The undisturbed soil temperature is about constant and close to the annual mean values of the external air. Therefore, the soil temperature in D or C zone is lower than that of A or B. The heat exchange between the soil and the air passing through the buried pipe is governed by the temperature difference between soil and air up to a great extent. Thermal performance of simple GAHX system significantly depends on the ground temperature of the place in which it is installed. The high value of the thermal diffusivity of the soil in Rio de Janeiro scarcely affects the heat transfer process. Indeed, a lower thermal diffusivity influences the air outlet temperature because of the heat accumulation and thermal saturation of the soil only, that happens during continuous running operation. Figure 10 also clearly shows that, for each climatic zone, the heat exchange is very pronounced up to 100 m: for longer lengths, air temperature gradually approaches an asymptotic value. Therefore, a 100 m pipe length is a good compromise to enhance the GAHX thermal performances and minimize the costs. This data found correspondence with the investigations reviewed by Bordoloi et al. [8].

In Figure 11a,b is reported the efficiency in summer and winter season respectively, of the GAHX as a function of the tube length for the four cities when the air flow velocity is 2.5 m s⁻¹. Form the figures, the relevant emerging data is the strong comparability of the efficiency values of the four cities, on equal length. Indeed, 100 m as length of each pipe also ensures the achievement of satisfactory efficiency values that settle around 86% for all four cities. This is an important result also when considering the comparison between an air-to-air heat exchanger and an ground-to-air heat exchanger. In fact, the efficiency of the first technology settles around a value of 70% or less [18,19,35,36].

Figure 11. Efficiency of the GAHX, as a function of tube length for 2.5 m s⁻¹ as air flow velocity in: (a) summer and (b) winter season.

In Figure 12, Figure 13 and Figure 14 the total thermal power reduction of the coils in the AHU during summer, winter and accounting both the seasons are, respectively, reported for the four cities by varying the length of the buried pipes of the GAHX and fixing the air flow velocity to 2.5 m s⁻¹.

Figure 12. Percentage reduction of thermal power of the coils in the AHU during summer operation mode for the four cities by varying the length of the buried pipes of the GAHX and fixing the air flow velocity to 2.5 m s⁻¹.

Figure 13. Percentage reduction of thermal power of the coils in the AHU during winter operation mode for the four cities by varying the length of the buried pipes of the GAHX and fixing the air flow velocity to 2.5 m s⁻¹.

Figure 14. Total power percentage reduction for the coils in the AHU (during winter and summer operation modes) for the four cities by varying the length of the buried pipes of the GAHX and fixing the air flow velocity to 2.5 m s⁻¹.

From Figure 12 one can notice that the highest power reductions were registered in Ottawa with a 100% value in summer for GAHX whose pipes length is 100 m.
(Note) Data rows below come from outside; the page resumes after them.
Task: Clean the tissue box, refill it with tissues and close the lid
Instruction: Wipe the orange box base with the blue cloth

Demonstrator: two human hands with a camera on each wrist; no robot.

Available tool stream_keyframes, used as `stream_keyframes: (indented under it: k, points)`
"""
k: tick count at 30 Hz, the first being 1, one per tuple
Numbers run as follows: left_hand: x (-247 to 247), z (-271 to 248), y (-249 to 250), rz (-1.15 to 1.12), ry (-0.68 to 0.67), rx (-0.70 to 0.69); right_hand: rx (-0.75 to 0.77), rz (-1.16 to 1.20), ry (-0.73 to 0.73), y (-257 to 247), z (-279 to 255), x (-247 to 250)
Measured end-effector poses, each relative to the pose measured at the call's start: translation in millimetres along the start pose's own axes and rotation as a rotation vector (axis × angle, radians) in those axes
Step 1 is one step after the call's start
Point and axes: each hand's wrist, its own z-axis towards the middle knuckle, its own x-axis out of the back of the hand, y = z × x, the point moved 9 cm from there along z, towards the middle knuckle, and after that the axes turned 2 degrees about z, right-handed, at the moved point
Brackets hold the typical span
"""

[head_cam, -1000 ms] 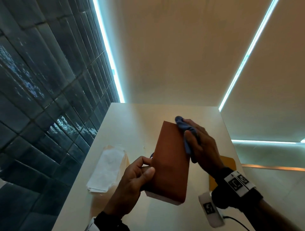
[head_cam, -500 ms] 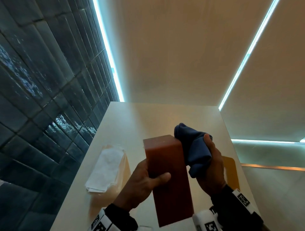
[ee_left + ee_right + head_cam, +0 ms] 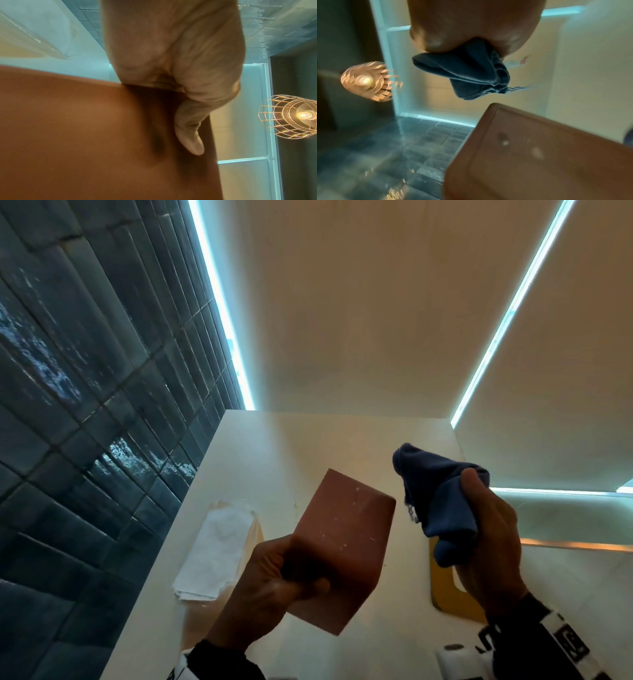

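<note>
While the left hand (image 3: 274, 583) is gripping the brown tissue box (image 3: 342, 546) near its lower end, thumb lying across the near face and fingers wrapping round behind, the box is hanging tilted in the air above the white desk (image 3: 308, 446), its upper end leaning away to the right. In the left wrist view the thumb (image 3: 190, 129) is pressing flat on the brown surface (image 3: 77, 128). Pale specks are showing on the box's near face.

To the right of that hand, apart from the box, the right hand (image 3: 489, 542) is holding up a bunched dark blue cloth (image 3: 442, 498), fingers curling round it with the thumb on top; a frayed thread is dangling from the cloth's edge. From the right wrist view the cloth (image 3: 467, 71) is bulging out of the fist just above a corner of the box (image 3: 539, 155), not touching it.

Left of the left hand, a stack of white tissues (image 3: 215, 549) is lying on the desk beside the dark tiled wall (image 3: 85, 405). Below and behind the right hand, a yellowish flat piece with a cut-out (image 3: 445, 587), possibly the lid, is lying on the desk, partly hidden by the wrist. A wire-cage lamp (image 3: 289, 117) is glowing overhead.
</note>
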Motion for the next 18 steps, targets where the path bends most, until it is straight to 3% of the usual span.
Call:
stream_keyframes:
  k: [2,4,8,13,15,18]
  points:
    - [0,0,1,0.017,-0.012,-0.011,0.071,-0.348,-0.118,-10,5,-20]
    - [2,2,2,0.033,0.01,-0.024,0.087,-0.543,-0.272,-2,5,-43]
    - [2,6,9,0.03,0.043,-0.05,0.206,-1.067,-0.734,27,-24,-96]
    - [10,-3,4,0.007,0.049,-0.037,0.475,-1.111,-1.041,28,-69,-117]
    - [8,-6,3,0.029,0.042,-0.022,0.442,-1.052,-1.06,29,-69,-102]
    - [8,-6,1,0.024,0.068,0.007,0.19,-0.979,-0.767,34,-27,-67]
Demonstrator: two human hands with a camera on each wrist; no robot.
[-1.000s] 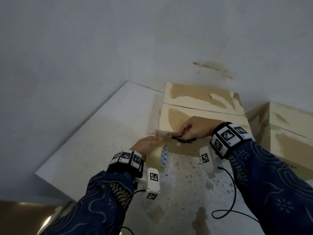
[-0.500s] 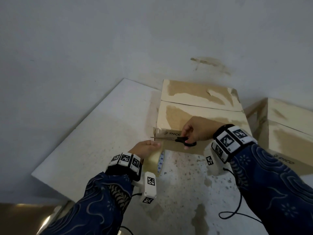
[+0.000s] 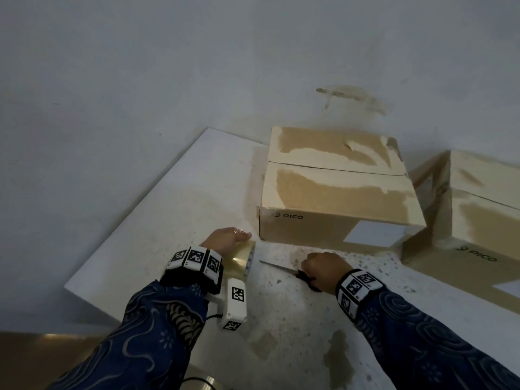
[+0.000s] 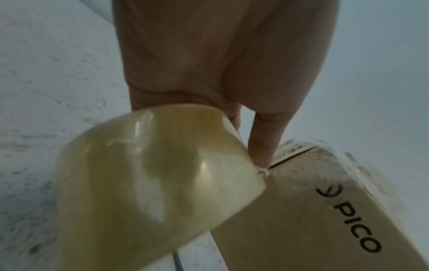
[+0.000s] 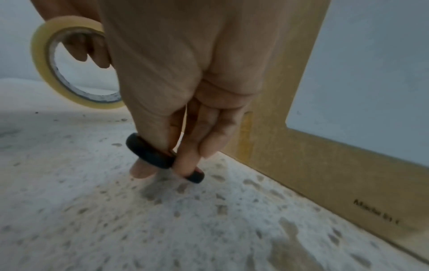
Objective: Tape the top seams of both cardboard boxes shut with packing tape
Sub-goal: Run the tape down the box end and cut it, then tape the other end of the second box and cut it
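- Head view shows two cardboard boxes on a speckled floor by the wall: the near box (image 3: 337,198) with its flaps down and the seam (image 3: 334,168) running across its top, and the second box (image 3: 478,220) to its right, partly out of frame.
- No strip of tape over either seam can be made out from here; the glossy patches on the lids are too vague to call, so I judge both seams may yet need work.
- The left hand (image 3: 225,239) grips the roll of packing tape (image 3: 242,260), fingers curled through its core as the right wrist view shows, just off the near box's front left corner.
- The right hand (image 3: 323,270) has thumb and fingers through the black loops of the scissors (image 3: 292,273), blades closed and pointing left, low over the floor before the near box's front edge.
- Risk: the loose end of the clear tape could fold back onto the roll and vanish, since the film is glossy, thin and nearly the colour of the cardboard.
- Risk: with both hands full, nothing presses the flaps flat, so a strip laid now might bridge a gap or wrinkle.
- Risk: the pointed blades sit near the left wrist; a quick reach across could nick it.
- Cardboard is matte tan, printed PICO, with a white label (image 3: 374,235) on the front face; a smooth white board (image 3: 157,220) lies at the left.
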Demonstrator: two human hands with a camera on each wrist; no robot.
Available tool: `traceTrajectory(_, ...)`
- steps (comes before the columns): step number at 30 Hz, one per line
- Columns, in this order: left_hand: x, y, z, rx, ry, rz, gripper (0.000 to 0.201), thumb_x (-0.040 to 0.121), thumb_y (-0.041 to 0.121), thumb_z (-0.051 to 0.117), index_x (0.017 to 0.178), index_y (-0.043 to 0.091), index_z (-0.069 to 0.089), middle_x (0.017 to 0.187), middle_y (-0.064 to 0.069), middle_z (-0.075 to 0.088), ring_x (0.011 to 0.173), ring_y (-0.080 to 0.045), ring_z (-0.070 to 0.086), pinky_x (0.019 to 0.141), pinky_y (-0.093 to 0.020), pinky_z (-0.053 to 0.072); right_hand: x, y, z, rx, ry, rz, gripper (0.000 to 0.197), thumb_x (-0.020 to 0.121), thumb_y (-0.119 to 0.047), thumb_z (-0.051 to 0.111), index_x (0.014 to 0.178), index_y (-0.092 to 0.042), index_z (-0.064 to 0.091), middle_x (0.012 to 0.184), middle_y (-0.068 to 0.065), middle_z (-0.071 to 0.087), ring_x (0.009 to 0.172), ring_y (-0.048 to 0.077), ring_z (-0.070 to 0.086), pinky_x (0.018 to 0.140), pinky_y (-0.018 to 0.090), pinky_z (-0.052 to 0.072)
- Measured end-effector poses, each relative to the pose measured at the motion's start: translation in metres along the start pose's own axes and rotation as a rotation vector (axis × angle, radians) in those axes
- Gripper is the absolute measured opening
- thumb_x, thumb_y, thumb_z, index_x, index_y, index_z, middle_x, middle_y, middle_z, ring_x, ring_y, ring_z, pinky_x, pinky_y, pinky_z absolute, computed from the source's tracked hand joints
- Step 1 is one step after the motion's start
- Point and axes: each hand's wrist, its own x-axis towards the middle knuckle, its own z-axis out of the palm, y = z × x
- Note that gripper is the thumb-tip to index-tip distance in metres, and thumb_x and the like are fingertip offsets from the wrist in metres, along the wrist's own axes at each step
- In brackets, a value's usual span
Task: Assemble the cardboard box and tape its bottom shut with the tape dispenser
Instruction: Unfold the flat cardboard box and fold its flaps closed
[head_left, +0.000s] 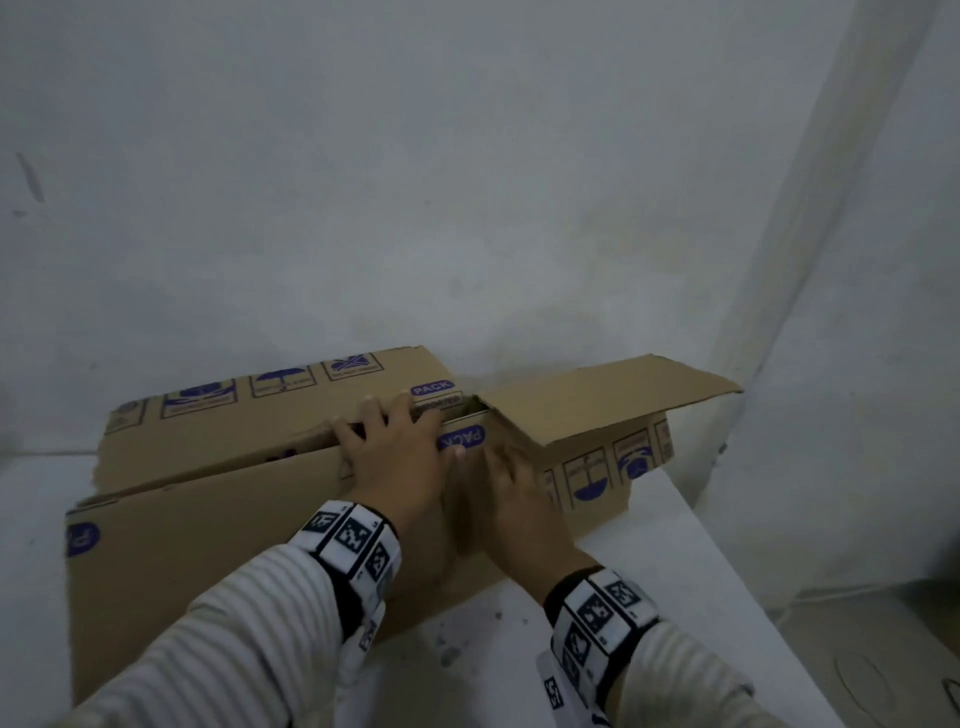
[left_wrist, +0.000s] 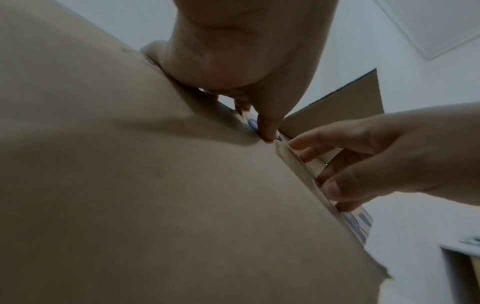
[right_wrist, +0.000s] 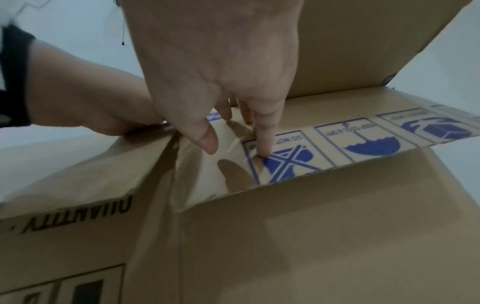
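Opening out the flattened cardboard box (head_left: 218, 525) on the white table (head_left: 670, 571), by the look of it, with the bottom not yet folded and no tape dispenser in view; next, probably, pulling the two panels apart until the sides square up, then turning flaps in, which calls for a firm hold on both edges at the slit. Left hand (head_left: 400, 452) hooked over the upper edge of the near panel, fingertips (head_left: 345, 431) curled into the gap, thumb pressed on the blue printed oval outside; clamped on that edge. Right hand (head_left: 519, 499) just beside it, fingers (right_wrist: 265, 131) nearly straight and slightly spread, tips resting on the printed flap (head_left: 613, 467) and taped seam; gripping nothing. One flap (head_left: 597, 395) raised toward the wall.
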Motion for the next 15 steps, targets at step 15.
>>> traceTrajectory(15,-0.006,0.026,0.014,0.096,0.116,-0.091,0.037,0.081,0.061,0.054,0.108,0.036,0.060,0.147,0.001,0.038,0.140,-0.033,0.024,0.108,-0.065,0.016,0.087,0.132,-0.106,-0.035,0.146,-0.140,0.062,0.096,-0.032,0.049,0.148,-0.010,0.026,0.157,0.013,0.018,0.144,0.031,0.020,0.115,0.043,0.029)
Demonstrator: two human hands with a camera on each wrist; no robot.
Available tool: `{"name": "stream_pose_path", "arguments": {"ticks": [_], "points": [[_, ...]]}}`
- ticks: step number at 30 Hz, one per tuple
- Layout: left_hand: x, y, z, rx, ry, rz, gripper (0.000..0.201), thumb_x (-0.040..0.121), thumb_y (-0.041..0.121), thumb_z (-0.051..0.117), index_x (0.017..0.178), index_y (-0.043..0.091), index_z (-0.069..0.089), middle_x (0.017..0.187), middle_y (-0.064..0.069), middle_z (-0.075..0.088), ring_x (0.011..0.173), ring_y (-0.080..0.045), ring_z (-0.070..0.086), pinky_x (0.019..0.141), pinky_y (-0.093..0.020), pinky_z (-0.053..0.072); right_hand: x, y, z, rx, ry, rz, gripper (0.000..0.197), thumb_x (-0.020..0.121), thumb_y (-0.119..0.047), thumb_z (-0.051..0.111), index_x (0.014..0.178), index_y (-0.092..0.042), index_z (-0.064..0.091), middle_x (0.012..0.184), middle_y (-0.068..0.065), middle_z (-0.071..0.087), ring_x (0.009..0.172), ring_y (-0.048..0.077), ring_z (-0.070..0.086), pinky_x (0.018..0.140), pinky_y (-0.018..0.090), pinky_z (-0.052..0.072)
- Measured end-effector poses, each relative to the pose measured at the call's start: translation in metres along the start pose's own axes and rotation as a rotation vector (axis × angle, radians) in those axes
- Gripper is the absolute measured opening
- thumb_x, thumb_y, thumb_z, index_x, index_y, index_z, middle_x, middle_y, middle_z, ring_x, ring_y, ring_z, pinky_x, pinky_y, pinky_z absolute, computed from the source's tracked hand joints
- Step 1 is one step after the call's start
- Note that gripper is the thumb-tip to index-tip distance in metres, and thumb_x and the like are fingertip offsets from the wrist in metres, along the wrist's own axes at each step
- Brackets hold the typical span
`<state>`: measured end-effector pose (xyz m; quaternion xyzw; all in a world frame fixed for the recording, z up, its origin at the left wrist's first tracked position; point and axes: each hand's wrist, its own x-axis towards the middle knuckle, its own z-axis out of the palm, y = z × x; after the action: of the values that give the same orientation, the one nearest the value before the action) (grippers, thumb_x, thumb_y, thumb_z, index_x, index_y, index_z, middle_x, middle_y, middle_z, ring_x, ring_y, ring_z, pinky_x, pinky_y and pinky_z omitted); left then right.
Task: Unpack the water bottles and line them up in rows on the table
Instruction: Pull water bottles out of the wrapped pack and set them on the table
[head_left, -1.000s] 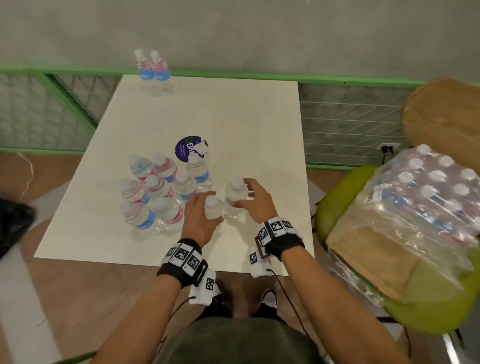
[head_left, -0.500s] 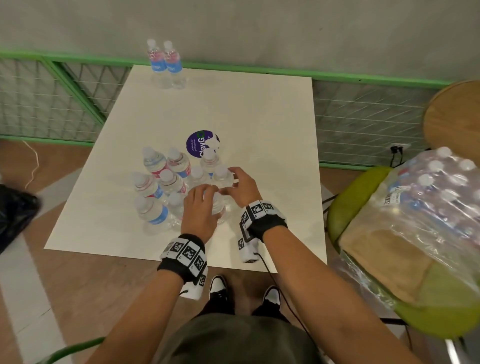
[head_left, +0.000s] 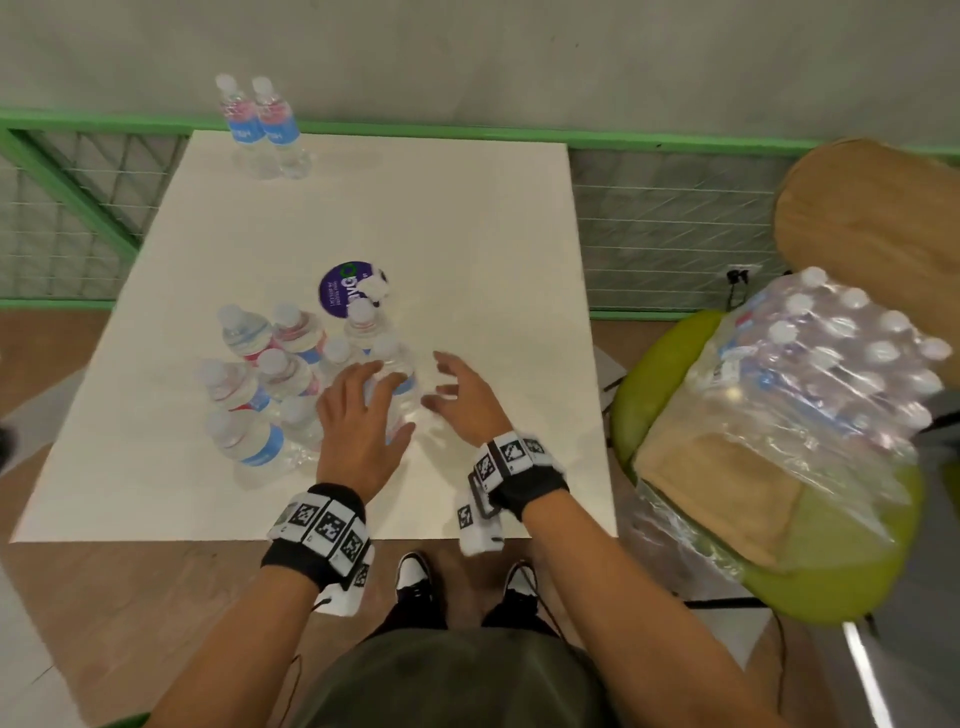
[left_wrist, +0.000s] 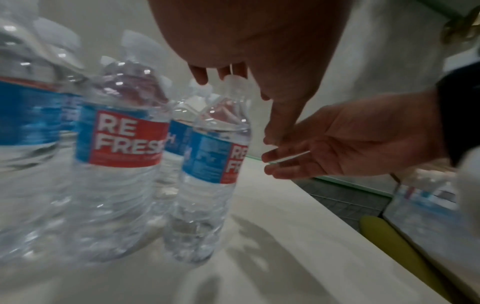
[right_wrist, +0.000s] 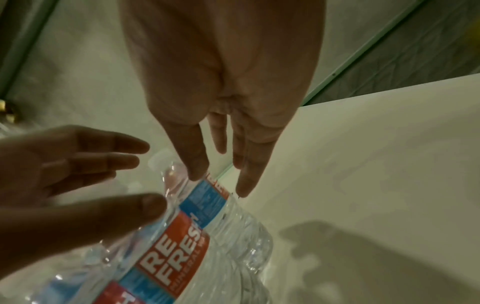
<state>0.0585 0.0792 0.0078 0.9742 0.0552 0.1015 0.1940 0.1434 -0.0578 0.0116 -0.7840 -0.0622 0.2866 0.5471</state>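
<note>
Several clear water bottles (head_left: 270, 374) with blue and red labels stand clustered on the white table (head_left: 467, 234), left of centre. The nearest bottle (head_left: 402, 376) stands upright at the cluster's right edge, seen also as the bottle (left_wrist: 207, 164) and the bottle (right_wrist: 194, 236) in the wrist views. My left hand (head_left: 363, 415) hovers over it with fingers spread, and the thumb (right_wrist: 145, 207) touches its shoulder. My right hand (head_left: 462, 395) is open just right of the bottle and apart from it, fingers (right_wrist: 197, 160) straight. Two more bottles (head_left: 262, 124) stand at the table's far left corner.
A shrink-wrapped pack of bottles (head_left: 831, 374) lies on a green chair (head_left: 660, 364) right of the table. A purple round sticker (head_left: 343, 288) is on the table behind the cluster. A green mesh railing (head_left: 675, 228) runs behind the table, and a round wooden seat (head_left: 872, 218) is at far right.
Both hands slid two bottles left against the cluster and let go. The right hand has drawn back to the right and opened; the left hand's fingers have spread.
</note>
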Motion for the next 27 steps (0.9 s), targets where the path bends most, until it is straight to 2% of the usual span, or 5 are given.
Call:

Worth of note about the data plotted in Figure 12 (referred to summer conditions) are the following aspects:

in the city of Naples, for lengths from 100 m, the temperature of the air exiting the pipes is lower than the dew point temperature, equal to 19.4 °C; therefore, the air is dehumidified and the outlet specific humidity ω decreases up to [13.75, 13.19; 12.86] g kg⁻¹ respectively for [100; 120; 140] m pipe lengths. Clearly, to guarantee the thermo–hygrometric comfort the air flow exiting the GAHX undergoes a further process of cooling and dehumidification, by means of the cooling coil component of the AHU, up to 8.95 g kg⁻¹. The corresponding mass flow rate of the condensed water $\dot{m_{c o}}$

at the outlet of GAHX is [0.15; 0.40; 0.55] g s⁻¹, respectively for [100; 120; 140] m pipe lengths;
in the city of Ottawa, for lengths from 60 m, the temperature of the air exiting the pipes is lower than the dew point temperature, equal to 17.6 °C; therefore, the air is dehumidified and the outlet specific humidity ω decreases up to [12.49, 11.19; 10.37; 9.85; 9.49] g kg⁻¹ respectively for [60; 80; 100; 120; 140] m pipe length. The corresponding mass flow rate of the condensed water $\dot{m_{c o}}$

at the outlet of GAHX is [0.06; 0.63; 0.99; 1.23; 1.38] g s⁻¹ respectively for [60; 80; 100; 120; 140] m pipe lengths. In this city for a tube length greater than 100 m the GAHX is able to produce air at comfortable temperature and specific humidity and therefore there is no need of further cooling and dehumidification in the AHU. Therefore, the simple GAHX system works in stand–alone mode during summer, with a power reduction in summer season of 100% if the length of the tubes is equal or greater than 100 m.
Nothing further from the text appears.